> WHAT YOU NEED TO DO
Please give back only the lines below from the one containing "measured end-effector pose" to the one containing "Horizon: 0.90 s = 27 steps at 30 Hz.", each repeated word for word, both ends included.

> MATERIAL PROVIDED
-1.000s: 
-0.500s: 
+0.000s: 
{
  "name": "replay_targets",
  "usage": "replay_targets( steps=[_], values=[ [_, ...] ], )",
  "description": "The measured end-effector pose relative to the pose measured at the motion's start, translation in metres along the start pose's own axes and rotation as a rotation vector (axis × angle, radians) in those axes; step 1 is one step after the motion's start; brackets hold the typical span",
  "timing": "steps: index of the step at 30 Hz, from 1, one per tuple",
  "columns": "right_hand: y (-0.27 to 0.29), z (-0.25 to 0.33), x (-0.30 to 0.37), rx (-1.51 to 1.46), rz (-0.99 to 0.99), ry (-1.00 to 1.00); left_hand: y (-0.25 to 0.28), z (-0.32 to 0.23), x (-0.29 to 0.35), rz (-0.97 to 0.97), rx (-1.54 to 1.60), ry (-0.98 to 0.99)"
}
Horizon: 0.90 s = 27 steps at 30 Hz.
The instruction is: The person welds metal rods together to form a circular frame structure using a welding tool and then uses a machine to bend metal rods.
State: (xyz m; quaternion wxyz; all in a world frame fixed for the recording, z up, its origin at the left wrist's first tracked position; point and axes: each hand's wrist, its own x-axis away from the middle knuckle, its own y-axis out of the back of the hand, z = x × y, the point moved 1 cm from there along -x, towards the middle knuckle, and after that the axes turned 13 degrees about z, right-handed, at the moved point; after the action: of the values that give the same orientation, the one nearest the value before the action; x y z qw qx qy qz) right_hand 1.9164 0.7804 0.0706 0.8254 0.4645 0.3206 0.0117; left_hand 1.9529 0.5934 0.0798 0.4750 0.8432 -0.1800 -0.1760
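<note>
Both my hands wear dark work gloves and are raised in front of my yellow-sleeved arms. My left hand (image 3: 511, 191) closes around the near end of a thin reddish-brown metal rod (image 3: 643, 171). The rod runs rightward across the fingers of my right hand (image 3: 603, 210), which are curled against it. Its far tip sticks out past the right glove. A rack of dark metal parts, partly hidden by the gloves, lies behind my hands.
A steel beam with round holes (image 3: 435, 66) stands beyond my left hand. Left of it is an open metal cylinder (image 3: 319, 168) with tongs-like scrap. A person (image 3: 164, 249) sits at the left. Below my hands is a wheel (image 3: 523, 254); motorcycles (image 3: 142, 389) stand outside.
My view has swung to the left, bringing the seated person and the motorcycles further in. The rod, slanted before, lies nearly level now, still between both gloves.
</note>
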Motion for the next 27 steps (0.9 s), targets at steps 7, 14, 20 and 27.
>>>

> RESULT OF THE EXERCISE
  "description": "The measured end-effector pose relative to the pose measured at the motion's start, translation in metres along the start pose's own axes and rotation as a rotation vector (axis × angle, radians) in those axes; step 1 is one step after the motion's start; brackets hold the typical span",
  "timing": "steps: index of the step at 30 Hz, from 1, one per tuple",
  "columns": "right_hand: y (-0.27 to 0.29), z (-0.25 to 0.33), x (-0.30 to 0.37), rx (-1.51 to 1.46), rz (-0.99 to 0.99), ry (-1.00 to 1.00); left_hand: y (-0.25 to 0.28), z (-0.32 to 0.23), x (-0.29 to 0.35), rz (-0.97 to 0.97), rx (-1.54 to 1.60), ry (-0.98 to 0.99)"
}
Horizon: 0.90 s = 27 steps at 30 Hz.

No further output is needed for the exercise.